** EXTRACTED MATERIAL follows **

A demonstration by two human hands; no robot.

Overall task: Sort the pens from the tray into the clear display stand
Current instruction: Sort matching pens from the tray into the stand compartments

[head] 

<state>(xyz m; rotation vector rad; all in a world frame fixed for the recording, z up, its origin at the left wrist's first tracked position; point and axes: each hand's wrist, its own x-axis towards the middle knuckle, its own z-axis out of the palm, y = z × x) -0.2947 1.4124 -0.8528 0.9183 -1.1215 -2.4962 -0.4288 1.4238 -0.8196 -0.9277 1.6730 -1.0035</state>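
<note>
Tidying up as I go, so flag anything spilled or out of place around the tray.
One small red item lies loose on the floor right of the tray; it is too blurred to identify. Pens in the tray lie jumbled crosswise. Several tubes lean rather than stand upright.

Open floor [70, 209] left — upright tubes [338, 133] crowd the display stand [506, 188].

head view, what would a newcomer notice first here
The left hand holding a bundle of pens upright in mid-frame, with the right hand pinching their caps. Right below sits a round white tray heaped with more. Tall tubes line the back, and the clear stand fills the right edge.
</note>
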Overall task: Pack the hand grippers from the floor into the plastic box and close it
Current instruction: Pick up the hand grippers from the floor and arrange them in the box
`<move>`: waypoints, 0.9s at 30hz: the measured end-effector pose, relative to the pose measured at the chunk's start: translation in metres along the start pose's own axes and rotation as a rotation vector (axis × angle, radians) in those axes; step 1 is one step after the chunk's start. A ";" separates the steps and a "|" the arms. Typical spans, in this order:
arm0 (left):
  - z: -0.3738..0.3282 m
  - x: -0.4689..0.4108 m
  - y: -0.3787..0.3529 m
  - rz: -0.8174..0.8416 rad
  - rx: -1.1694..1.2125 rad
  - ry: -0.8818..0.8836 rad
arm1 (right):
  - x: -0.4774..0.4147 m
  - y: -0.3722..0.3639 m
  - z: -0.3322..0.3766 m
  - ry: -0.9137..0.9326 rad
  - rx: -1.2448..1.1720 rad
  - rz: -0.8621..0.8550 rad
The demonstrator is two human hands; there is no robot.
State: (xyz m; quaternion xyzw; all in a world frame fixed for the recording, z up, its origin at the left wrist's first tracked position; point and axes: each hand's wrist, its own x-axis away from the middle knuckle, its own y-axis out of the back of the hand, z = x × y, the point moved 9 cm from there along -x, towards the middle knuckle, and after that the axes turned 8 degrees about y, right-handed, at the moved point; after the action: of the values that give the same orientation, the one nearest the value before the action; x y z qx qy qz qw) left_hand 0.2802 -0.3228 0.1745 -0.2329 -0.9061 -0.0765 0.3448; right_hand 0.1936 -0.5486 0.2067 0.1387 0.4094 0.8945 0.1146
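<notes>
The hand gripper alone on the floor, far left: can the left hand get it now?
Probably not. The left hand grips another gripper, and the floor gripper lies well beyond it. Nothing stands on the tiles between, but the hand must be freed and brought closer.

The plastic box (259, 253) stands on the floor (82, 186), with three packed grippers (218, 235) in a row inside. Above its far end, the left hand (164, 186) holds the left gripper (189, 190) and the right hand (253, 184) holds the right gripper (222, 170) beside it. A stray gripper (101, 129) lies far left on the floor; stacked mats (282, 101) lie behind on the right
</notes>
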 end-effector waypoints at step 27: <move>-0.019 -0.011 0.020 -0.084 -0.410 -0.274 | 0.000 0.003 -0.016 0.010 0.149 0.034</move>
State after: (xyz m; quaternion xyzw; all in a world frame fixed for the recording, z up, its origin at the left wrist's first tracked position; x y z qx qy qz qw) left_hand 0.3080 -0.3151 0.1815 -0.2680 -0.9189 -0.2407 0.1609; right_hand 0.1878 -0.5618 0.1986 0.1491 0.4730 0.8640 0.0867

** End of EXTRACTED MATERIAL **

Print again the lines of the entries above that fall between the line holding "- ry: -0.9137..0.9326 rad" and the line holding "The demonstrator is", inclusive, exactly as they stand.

  - ry: -0.9137..0.9326 rad
  - rx: -1.2448..1.1720 rad
  - rz: -0.8621..0.8550 rad
The demonstrator is two human hands; there is no robot.

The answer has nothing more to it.